Why Zetta Elliott had to decolonize her mind to write the children's book Dragons in a Bag
Zetta Elliott was born in Ajax, Ont., and has lived in the United States for the past 20 years. She is a poet, a teacher and a writer for children and young adults.
Her most recent book is Dragons in a Bag, a middle-grade fantasy book set in Brooklyn that features Jax, a young black boy who sets out on an adventure with mythical creatures.
"Growing up in Canada, I had a pretty steady diet of British fiction. I read a lot of fantasy fiction in particular. I loved C.S. Lewis and I loved E. Nesbit. I was reading these fantastic narratives where white children were having wonderful adventures in England. When you have a diet like that, it starts to impact how your own imagination develops.
"If I were writing a story, a historical fiction narrative, I knew because of my family's history, African-Americans had been enslaved and had migrated to Canada seeking freedom. I knew a lot of that narrative and if I were to write my own historical fiction, I would write about black people. But if I wanted to write fantasy the only examples I had to draw upon were those British fantasy authors — and because they only wrote about white children, I wrote about white children. That was sort of shocking. It took a real conscious and continuous and ongoing effort to become aware of the ways in which I had become white-identified because of what I had been consuming.
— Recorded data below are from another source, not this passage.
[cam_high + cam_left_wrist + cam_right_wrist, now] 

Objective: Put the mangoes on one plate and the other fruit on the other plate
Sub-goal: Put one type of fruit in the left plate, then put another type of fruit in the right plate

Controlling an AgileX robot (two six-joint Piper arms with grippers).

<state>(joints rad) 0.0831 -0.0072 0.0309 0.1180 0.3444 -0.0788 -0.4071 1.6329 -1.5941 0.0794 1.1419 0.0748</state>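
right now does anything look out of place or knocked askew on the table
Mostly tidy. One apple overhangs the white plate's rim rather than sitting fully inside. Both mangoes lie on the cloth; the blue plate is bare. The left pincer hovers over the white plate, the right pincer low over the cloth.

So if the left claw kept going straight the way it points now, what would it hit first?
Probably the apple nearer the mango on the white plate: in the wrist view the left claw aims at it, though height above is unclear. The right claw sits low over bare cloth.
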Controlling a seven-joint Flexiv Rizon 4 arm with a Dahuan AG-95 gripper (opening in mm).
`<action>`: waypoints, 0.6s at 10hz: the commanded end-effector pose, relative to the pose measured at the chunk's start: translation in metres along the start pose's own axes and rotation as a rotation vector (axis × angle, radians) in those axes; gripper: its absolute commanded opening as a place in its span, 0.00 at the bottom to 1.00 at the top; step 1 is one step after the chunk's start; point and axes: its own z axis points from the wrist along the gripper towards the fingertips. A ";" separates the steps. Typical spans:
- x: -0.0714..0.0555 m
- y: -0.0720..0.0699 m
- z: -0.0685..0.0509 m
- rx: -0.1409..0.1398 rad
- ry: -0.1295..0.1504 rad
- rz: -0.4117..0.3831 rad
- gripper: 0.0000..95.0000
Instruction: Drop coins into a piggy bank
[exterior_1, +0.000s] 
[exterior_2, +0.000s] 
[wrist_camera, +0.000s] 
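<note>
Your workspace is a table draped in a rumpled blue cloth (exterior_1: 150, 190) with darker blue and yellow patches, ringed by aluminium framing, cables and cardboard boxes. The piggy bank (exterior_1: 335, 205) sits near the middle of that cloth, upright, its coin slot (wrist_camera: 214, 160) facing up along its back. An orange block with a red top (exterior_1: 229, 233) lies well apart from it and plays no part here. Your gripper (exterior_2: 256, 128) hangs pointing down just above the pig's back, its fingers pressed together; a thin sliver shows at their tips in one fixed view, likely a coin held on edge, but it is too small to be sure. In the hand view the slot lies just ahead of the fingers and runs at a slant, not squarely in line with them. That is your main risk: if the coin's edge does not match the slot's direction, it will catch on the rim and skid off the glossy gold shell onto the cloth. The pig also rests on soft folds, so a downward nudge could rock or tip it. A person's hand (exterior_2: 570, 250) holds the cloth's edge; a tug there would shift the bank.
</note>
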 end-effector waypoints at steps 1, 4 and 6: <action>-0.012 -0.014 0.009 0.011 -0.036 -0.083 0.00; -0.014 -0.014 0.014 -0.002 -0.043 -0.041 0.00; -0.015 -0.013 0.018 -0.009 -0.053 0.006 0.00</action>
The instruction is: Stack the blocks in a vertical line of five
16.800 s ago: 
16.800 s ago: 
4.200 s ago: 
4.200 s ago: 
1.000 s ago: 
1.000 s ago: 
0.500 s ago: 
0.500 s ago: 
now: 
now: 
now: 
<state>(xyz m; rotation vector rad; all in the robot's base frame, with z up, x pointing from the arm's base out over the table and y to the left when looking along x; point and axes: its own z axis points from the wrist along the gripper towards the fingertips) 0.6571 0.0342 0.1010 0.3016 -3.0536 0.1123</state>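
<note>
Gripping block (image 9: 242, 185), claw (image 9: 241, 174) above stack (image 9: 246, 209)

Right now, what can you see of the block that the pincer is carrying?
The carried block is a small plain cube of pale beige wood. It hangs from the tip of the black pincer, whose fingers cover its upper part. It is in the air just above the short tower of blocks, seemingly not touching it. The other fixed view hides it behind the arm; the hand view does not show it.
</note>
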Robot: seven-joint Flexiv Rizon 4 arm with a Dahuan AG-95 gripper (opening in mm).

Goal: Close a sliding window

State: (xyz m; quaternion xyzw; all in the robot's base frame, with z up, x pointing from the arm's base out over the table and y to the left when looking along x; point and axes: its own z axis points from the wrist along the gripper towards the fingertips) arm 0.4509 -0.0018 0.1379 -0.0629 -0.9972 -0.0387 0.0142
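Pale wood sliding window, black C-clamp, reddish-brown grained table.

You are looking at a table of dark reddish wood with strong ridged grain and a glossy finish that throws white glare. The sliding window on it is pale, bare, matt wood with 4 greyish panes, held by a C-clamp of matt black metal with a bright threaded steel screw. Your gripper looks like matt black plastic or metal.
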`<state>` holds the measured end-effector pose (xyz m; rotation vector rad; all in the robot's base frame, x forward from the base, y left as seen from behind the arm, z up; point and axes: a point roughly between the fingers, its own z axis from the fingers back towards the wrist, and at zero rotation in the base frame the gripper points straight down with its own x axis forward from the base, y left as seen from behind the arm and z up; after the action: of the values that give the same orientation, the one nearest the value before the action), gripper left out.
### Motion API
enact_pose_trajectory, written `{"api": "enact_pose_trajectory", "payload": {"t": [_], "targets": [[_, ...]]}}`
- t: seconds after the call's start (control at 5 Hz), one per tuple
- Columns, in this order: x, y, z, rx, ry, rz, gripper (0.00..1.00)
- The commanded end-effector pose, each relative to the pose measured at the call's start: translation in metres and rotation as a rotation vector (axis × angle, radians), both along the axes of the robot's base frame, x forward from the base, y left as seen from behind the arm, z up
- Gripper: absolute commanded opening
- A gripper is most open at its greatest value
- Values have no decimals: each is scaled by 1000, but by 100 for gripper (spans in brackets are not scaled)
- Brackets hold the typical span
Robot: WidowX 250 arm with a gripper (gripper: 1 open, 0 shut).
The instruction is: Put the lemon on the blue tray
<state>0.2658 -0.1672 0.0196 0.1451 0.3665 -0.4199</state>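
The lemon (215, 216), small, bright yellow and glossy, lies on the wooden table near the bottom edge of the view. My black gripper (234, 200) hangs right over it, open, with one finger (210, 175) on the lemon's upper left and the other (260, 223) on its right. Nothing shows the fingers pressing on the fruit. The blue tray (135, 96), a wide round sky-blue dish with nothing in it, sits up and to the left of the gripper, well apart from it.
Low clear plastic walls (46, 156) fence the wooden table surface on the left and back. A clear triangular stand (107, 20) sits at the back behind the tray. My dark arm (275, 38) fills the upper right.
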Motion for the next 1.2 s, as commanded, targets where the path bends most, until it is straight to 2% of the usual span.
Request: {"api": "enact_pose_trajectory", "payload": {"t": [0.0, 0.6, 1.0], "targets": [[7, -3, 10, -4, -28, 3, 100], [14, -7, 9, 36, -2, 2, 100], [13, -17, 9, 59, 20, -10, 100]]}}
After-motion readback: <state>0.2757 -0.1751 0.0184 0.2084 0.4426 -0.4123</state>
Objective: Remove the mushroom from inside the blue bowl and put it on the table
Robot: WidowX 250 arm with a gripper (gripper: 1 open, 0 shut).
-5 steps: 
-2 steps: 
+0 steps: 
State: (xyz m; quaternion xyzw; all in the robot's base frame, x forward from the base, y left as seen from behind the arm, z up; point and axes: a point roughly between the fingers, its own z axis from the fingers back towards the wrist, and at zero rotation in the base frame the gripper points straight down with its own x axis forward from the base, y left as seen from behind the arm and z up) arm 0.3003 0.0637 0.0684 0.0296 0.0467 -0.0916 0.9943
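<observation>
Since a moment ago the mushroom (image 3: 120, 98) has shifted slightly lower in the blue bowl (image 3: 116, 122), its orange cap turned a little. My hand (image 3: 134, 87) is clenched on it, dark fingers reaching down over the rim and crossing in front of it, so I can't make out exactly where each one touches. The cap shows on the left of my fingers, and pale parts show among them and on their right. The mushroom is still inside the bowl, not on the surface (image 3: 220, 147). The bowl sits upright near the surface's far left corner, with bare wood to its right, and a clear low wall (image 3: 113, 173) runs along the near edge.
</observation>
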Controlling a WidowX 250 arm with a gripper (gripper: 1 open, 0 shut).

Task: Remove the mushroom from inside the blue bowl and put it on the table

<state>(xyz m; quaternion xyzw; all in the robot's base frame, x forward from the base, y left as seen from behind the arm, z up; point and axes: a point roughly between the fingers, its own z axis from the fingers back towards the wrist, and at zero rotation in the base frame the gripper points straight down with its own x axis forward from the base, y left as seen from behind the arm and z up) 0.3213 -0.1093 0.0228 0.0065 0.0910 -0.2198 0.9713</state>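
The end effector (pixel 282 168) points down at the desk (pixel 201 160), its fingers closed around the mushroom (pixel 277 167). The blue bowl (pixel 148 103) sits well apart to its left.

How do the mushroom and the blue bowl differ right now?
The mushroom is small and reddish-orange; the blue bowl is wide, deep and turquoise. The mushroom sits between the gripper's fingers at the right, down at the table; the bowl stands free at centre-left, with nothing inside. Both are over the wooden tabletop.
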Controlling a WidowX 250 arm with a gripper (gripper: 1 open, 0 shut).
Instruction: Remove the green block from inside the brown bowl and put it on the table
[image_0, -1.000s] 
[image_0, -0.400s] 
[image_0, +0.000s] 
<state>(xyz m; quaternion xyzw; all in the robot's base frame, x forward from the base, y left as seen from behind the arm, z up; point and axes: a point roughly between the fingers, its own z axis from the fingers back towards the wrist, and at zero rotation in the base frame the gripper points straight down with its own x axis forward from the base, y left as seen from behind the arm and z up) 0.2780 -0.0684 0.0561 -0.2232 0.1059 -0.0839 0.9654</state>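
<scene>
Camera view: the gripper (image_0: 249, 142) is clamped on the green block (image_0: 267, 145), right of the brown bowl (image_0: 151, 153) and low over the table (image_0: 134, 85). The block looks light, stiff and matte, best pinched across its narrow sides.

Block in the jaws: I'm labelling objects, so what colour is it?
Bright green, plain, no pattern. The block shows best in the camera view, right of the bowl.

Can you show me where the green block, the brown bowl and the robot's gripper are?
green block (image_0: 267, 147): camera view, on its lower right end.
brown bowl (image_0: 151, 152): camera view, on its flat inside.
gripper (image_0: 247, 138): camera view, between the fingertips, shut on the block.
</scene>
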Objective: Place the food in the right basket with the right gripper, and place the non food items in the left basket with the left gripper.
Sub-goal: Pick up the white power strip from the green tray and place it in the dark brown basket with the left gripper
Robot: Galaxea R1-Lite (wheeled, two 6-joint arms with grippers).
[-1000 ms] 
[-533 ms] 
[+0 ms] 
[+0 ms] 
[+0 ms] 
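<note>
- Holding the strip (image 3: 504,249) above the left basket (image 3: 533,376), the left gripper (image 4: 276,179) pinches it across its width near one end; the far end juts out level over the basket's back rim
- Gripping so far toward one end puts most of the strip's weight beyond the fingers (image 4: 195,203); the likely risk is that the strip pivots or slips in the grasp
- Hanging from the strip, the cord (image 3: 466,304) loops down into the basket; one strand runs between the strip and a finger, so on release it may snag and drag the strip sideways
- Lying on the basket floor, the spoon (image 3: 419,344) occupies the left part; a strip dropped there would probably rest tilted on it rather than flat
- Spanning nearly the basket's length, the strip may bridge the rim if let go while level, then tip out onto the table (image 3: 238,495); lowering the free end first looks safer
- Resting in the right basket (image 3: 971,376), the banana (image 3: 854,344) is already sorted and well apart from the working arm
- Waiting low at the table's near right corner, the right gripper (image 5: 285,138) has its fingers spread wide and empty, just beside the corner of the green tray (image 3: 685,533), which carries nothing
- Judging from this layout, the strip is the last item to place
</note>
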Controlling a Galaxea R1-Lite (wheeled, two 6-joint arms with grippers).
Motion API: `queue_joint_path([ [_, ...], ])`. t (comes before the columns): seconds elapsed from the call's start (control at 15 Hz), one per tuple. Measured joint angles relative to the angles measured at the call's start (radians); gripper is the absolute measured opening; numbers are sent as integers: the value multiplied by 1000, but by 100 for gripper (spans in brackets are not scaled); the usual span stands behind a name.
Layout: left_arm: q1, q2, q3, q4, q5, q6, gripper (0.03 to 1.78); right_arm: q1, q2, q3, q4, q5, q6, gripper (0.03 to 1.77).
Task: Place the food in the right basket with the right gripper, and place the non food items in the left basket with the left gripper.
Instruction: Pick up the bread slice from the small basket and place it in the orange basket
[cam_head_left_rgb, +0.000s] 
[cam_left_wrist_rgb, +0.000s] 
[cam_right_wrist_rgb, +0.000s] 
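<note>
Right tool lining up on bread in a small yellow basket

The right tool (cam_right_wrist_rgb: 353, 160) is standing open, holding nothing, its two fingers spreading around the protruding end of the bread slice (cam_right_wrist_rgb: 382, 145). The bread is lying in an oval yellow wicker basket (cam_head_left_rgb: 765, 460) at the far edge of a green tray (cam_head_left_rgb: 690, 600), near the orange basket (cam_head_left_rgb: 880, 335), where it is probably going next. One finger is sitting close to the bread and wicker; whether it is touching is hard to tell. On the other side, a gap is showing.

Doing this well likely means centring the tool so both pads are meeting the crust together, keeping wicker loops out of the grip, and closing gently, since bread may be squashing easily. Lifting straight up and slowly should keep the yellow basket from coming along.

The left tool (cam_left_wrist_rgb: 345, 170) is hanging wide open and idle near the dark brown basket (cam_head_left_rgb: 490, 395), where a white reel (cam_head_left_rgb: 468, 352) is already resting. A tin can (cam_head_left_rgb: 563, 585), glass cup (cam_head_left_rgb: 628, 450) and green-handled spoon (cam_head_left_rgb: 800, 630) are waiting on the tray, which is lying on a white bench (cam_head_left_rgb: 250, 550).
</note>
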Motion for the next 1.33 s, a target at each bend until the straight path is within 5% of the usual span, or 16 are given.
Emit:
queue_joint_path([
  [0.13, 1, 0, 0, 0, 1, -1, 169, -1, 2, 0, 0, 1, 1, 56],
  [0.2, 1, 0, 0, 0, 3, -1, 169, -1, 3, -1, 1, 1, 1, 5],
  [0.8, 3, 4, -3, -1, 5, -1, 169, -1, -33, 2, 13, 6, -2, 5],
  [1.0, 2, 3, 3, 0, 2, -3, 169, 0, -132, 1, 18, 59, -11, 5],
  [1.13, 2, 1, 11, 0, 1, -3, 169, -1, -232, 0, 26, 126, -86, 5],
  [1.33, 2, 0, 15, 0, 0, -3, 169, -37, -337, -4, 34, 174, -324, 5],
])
"It was about questioning some of my preferences, my tastes and the things that I loved. Instead of trying to entirely uproot the things that I loved as a child, I tried to talk back. I try to create a counter narrative. A lot of the fantasy fiction that I write is actually playing on existing conventions and most of those are European.
"When I say 'dragons,' kids immediately think of blond-haired, blue-eyed children in a castle in England. I can then subvert that convention. You can't do anything about the expectation — it's been hundreds of years in the making — but I can then take that expectation and uproot it and do something unexpected. That's really what I see myself doing in terms of decolonizing my imagination."
Zetta Elliott's comments have been edited for length and clarity.